Your instructions |
Leave the pictures out and restate each entry below word for word.

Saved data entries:
________________________

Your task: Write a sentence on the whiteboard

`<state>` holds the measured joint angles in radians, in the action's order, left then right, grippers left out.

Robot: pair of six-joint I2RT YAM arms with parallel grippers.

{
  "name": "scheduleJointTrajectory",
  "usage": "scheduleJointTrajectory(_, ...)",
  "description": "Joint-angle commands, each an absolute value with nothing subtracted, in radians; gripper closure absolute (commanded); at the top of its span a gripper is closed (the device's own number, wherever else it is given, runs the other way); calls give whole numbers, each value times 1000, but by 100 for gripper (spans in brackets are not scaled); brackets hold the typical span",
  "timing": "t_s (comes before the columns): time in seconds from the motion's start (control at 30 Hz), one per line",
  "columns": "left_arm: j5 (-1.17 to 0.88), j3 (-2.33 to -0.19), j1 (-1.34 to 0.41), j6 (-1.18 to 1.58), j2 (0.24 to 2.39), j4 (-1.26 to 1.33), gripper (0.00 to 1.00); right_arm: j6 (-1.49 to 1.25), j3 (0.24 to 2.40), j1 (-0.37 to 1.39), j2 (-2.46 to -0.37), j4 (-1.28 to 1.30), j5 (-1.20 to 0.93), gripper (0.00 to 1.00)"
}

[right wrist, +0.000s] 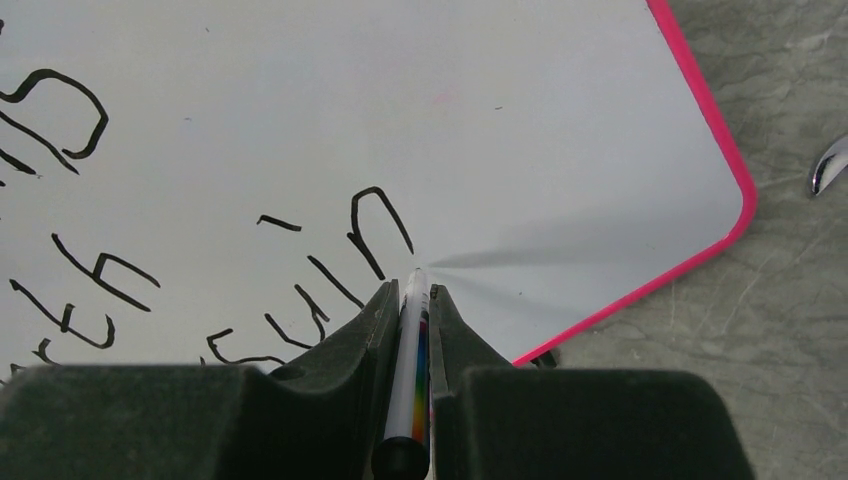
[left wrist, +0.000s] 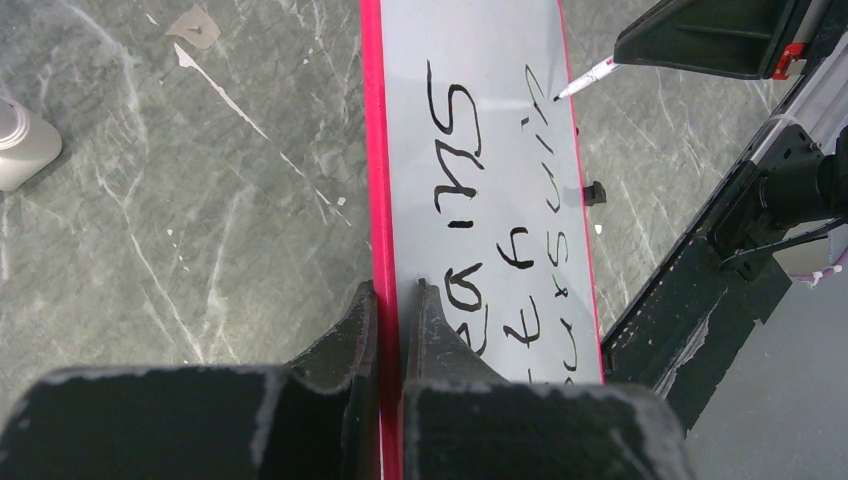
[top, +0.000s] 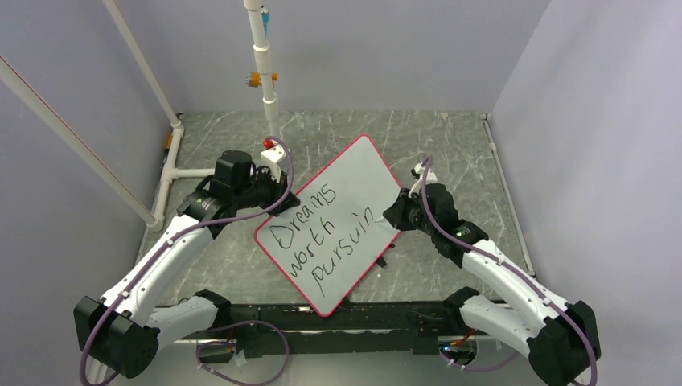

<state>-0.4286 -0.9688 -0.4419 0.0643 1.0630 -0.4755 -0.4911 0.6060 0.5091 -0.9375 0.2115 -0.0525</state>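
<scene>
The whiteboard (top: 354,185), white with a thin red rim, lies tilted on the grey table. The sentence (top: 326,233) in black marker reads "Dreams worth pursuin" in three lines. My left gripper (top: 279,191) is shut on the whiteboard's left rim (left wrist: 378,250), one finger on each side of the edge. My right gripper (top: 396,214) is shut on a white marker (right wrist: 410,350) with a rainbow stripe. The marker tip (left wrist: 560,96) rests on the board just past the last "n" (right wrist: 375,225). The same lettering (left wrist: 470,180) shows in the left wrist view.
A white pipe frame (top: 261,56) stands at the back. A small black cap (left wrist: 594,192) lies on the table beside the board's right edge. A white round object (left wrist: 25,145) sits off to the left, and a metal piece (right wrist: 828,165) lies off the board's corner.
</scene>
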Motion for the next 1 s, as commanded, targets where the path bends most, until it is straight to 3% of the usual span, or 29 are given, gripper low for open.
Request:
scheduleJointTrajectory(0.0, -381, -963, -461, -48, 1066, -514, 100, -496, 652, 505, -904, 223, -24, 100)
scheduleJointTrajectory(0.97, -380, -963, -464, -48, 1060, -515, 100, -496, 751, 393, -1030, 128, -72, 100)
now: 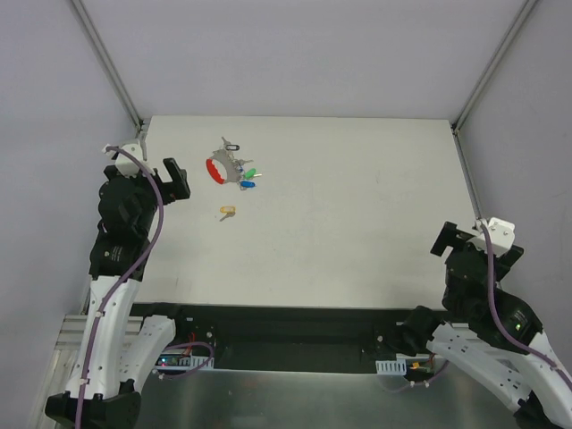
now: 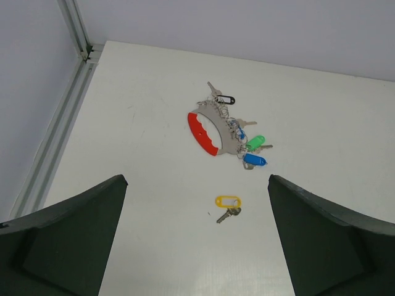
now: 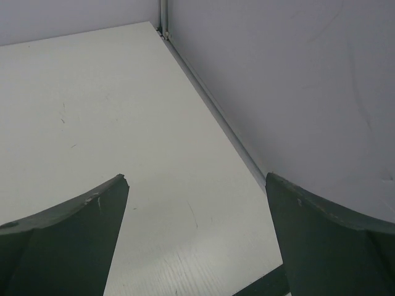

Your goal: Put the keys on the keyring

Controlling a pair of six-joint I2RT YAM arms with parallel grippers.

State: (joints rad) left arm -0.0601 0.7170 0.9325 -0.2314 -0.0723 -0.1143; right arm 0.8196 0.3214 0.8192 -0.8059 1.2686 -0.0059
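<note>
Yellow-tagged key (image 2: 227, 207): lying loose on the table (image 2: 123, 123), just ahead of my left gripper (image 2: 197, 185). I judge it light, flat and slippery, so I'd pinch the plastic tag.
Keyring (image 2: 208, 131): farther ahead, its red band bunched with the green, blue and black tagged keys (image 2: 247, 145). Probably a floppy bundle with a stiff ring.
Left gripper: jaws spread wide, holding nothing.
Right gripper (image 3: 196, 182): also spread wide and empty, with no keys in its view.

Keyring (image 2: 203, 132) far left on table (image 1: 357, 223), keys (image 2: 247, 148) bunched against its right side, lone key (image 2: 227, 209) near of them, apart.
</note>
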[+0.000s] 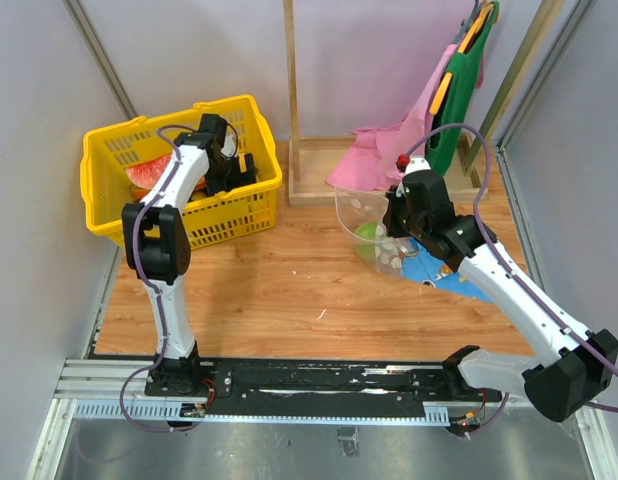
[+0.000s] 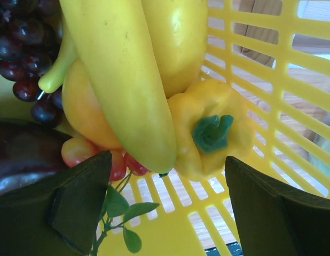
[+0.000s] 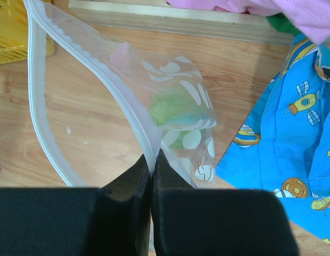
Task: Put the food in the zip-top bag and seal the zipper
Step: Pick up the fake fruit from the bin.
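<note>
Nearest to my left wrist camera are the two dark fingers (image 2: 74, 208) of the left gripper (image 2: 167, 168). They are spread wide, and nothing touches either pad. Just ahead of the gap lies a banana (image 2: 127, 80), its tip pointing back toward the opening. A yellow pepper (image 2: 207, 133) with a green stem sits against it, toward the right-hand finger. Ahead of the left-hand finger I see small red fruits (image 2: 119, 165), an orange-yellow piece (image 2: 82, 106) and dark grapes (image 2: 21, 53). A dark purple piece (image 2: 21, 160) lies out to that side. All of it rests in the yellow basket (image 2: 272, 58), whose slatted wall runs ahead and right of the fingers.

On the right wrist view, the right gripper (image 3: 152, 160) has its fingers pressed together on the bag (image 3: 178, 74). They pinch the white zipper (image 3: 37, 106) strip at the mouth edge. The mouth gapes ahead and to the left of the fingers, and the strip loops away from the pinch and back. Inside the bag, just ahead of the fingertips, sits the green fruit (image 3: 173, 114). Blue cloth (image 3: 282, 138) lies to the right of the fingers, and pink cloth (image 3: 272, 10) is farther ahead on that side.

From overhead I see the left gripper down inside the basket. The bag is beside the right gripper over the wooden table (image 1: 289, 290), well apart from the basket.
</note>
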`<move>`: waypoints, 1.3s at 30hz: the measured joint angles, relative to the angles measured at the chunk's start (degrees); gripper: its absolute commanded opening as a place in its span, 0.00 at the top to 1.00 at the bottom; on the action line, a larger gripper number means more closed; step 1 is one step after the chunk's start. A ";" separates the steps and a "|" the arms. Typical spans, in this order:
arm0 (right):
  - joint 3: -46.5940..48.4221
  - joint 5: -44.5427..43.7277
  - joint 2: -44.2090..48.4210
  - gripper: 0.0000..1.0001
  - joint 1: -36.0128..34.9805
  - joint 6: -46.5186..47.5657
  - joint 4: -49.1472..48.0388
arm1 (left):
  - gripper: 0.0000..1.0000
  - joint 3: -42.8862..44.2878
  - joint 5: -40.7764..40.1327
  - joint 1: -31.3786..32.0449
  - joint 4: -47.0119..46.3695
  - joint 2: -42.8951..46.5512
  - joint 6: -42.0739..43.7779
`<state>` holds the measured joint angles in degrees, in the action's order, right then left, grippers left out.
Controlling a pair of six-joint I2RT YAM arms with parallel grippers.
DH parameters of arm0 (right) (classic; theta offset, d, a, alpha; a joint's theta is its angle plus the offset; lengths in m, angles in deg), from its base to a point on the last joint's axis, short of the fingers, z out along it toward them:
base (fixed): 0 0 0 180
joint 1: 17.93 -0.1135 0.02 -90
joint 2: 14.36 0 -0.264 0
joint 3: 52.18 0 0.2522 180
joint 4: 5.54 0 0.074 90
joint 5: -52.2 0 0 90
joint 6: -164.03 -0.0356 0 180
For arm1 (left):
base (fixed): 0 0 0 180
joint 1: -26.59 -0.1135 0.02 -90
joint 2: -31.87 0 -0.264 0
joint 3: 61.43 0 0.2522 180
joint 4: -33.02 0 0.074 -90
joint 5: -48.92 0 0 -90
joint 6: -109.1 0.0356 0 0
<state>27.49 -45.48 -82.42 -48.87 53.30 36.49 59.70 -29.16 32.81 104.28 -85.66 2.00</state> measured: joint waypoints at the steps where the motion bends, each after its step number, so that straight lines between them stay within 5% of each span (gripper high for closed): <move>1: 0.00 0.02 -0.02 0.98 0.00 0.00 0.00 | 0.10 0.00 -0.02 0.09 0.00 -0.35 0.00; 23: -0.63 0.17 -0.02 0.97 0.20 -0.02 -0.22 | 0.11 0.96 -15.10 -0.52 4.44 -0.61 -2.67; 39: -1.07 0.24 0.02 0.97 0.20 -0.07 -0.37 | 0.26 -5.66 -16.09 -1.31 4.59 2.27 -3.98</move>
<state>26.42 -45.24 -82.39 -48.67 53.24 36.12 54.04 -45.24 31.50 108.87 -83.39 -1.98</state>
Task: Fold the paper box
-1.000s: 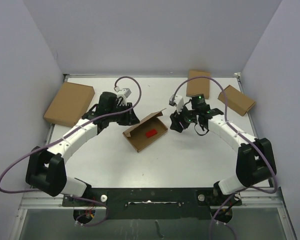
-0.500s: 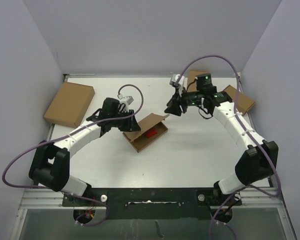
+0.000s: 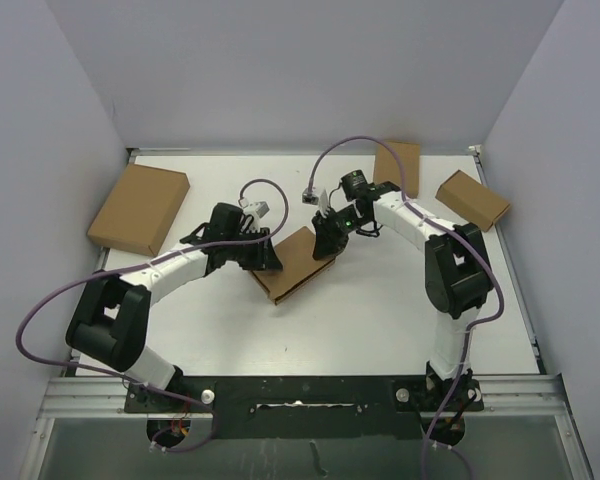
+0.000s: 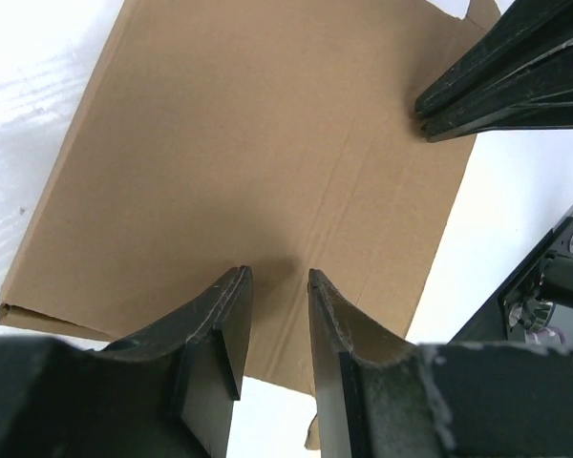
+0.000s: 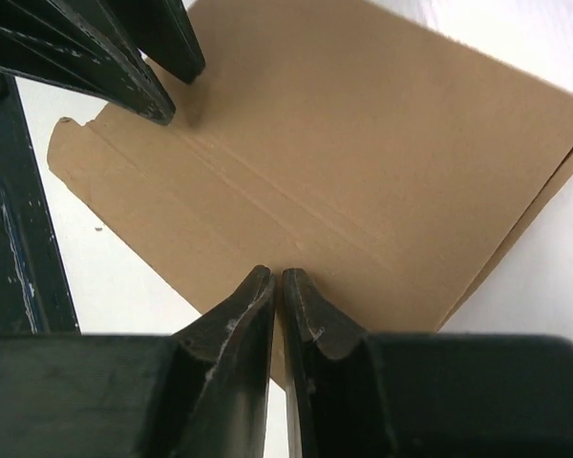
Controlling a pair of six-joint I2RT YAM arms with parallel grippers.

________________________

Answer to this problem |
Your task: Write a sentence on the whiteboard

`<state>` holds the measured joint angles in radians, in the action's order, left then right, grippers left out.

Robot: pair of six-joint I2RT YAM arms with parallel grippers.

{
  "name": "scheduleJointTrajectory",
  "usage": "scheduleJointTrajectory(_, ...)",
  "description": "Joint-angle commands, each an absolute value with nothing subtracted, in radians; gripper closure absolute (commanded); at the top of its span a gripper is closed (the device's own number, wherever else it is given, runs the other way); calls give whole numbers, each value times 1000, but by 100 for gripper (spans in brackets are not scaled); brackets hold the typical span",
  "timing": "t_s (comes before the columns): time in seconds from the motion's start (control at 30 Hz), one per line",
  "columns": "left_arm: j5 (-1.17 to 0.88), j3 (-2.33 to -0.19), j1 (-1.34 to 0.41), j6 (-1.18 to 1.58), j2 (0.24 to 2.39), j4 (-1.26 to 1.33), gripper (0.00 to 1.00); right_arm: j6 (-1.49 to 1.25), j3 (0.24 to 2.40), j1 (-0.37 to 1.39), j2 (-2.46 to -0.37), j4 (-1.28 to 1.30), j5 (-1.20 to 0.93), gripper (0.00 to 1.00)"
}

[right wrist, +0.000s] 
[left wrist, +0.000s] 
[top, +0.000s] 

<state>-0.4286 -0.9688 -0.4419 0.0643 1.0630 -0.4755 -0.4911 0.6060 0.5091 -0.9375 0.2115 -0.0525</state>
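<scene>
The whiteboard (top: 354,185), white with a thin red rim, lies tilted on the grey table. The sentence (top: 326,233) in black marker reads "Dreams worth pursuin" in three lines. My left gripper (top: 279,191) is shut on the whiteboard's left rim (left wrist: 378,250), one finger on each side of the edge. My right gripper (top: 396,214) is shut on a white marker (right wrist: 410,350) with a rainbow stripe. The marker tip (left wrist: 560,96) rests on the board just past the last "n" (right wrist: 375,225). The same lettering (left wrist: 470,180) shows in the left wrist view.
A white pipe frame (top: 261,56) stands at the back. A small black cap (left wrist: 594,192) lies on the table beside the board's right edge. A white round object (left wrist: 25,145) sits off to the left, and a metal piece (right wrist: 828,165) lies off the board's corner.
</scene>
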Motion for the next 1 s, as commanded, targets where the path bends most, until it is straight to 3% of the usual span, or 29 are given, gripper low for open.
Request:
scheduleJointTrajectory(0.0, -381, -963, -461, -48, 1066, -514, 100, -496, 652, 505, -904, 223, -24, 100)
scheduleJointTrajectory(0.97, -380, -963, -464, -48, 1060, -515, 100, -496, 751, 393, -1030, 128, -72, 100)
now: 
now: 
now: 

Your goal: Put the keys on the keyring

Controlling a pair of six-joint I2RT YAM arms with parallel grippers.

State: (joints rad) left arm -0.0601 0.7170 0.9325 -0.2314 -0.0723 -0.1143; right arm 0.8196 0.3214 0.8192 -0.8059 1.2686 -0.0059
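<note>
Yellow-tagged key (image 2: 227, 207): lying loose on the table (image 2: 123, 123), just ahead of my left gripper (image 2: 197, 185). I judge it light, flat and slippery, so I'd pinch the plastic tag.
Keyring (image 2: 208, 131): farther ahead, its red band bunched with the green, blue and black tagged keys (image 2: 247, 145). Probably a floppy bundle with a stiff ring.
Left gripper: jaws spread wide, holding nothing.
Right gripper (image 3: 196, 182): also spread wide and empty, with no keys in its view.

Keyring (image 2: 203, 132) far left on table (image 1: 357, 223), keys (image 2: 247, 148) bunched against its right side, lone key (image 2: 227, 209) near of them, apart.
</note>
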[+0.000s] 
[+0.000s] 
[+0.000s] 
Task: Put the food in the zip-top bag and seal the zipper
Step: Pick up the fake fruit from the bin.
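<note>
Nearest to my left wrist camera are the two dark fingers (image 2: 74, 208) of the left gripper (image 2: 167, 168). They are spread wide, and nothing touches either pad. Just ahead of the gap lies a banana (image 2: 127, 80), its tip pointing back toward the opening. A yellow pepper (image 2: 207, 133) with a green stem sits against it, toward the right-hand finger. Ahead of the left-hand finger I see small red fruits (image 2: 119, 165), an orange-yellow piece (image 2: 82, 106) and dark grapes (image 2: 21, 53). A dark purple piece (image 2: 21, 160) lies out to that side. All of it rests in the yellow basket (image 2: 272, 58), whose slatted wall runs ahead and right of the fingers.

On the right wrist view, the right gripper (image 3: 152, 160) has its fingers pressed together on the bag (image 3: 178, 74). They pinch the white zipper (image 3: 37, 106) strip at the mouth edge. The mouth gapes ahead and to the left of the fingers, and the strip loops away from the pinch and back. Inside the bag, just ahead of the fingertips, sits the green fruit (image 3: 173, 114). Blue cloth (image 3: 282, 138) lies to the right of the fingers, and pink cloth (image 3: 272, 10) is farther ahead on that side.

From overhead I see the left gripper down inside the basket. The bag is beside the right gripper over the wooden table (image 1: 289, 290), well apart from the basket.
</note>
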`<move>`: waypoints, 1.3s at 30hz: the measured joint angles, relative to the angles measured at the chunk's start (degrees); gripper: its absolute commanded opening as a place in its span, 0.00 at the top to 1.00 at the bottom; on the action line, a larger gripper number means more closed; step 1 is one step after the chunk's start. A ";" separates the steps and a "|" the arms. Typical spans, in this order:
arm0 (right):
  - joint 3: -46.5940..48.4221
  - joint 5: -44.5427..43.7277
  - joint 2: -44.2090..48.4210
  - gripper: 0.0000..1.0001
  - joint 1: -36.0128..34.9805
  - joint 6: -46.5186..47.5657
  - joint 4: -49.1472..48.0388
arm1 (left):
  - gripper: 0.0000..1.0000
  - joint 3: -42.8862..44.2878
  - joint 5: -40.7764..40.1327
  - joint 1: -31.3786..32.0449
  - joint 4: -47.0119..46.3695
  - joint 2: -42.8951..46.5512
  - joint 6: -42.0739..43.7779
`<state>` holds the measured joint angles in degrees, in the action's order, right then left, grippers left out.
Controlling a pair of six-joint I2RT YAM arms with parallel grippers.
DH parameters of arm0 (right) (classic; theta offset, d, a, alpha; a joint's theta is its angle plus the offset; lengths in m, angles in deg), from its base to a point on the last joint's axis, short of the fingers, z out along it toward them:
base (fixed): 0 0 0 180
joint 1: 17.93 -0.1135 0.02 -90
joint 2: 14.36 0 -0.264 0
joint 3: 52.18 0 0.2522 180
joint 4: 5.54 0 0.074 90
joint 5: -52.2 0 0 90
joint 6: -164.03 -0.0356 0 180
For arm1 (left):
base (fixed): 0 0 0 180
joint 1: -26.59 -0.1135 0.02 -90
joint 2: -31.87 0 -0.264 0
joint 3: 61.43 0 0.2522 180
joint 4: -33.02 0 0.074 -90
joint 5: -48.92 0 0 -90
joint 6: -109.1 0.0356 0 0
<state>27.49 -45.48 -82.42 -48.87 53.30 36.49 59.70 -29.16 32.81 104.28 -85.66 2.00</state> measured: joint waypoints at the steps where the motion bends, each after its step number, so that straight lines between them stay within 5% of each span (gripper high for closed): <move>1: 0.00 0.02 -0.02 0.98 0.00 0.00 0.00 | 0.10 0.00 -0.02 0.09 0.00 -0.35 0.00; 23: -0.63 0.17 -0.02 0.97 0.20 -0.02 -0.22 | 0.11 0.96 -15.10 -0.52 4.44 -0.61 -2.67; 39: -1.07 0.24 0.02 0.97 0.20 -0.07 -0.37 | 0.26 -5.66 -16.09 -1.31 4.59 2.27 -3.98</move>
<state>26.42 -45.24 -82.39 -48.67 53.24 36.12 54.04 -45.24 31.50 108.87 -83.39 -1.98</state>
Task: Fold the paper box
-1.000s: 
-0.500s: 
+0.000s: 
+0.000s: 
+0.000s: 
Controlling a pair of six-joint I2RT YAM arms with parallel grippers.

This exercise has been answered in full.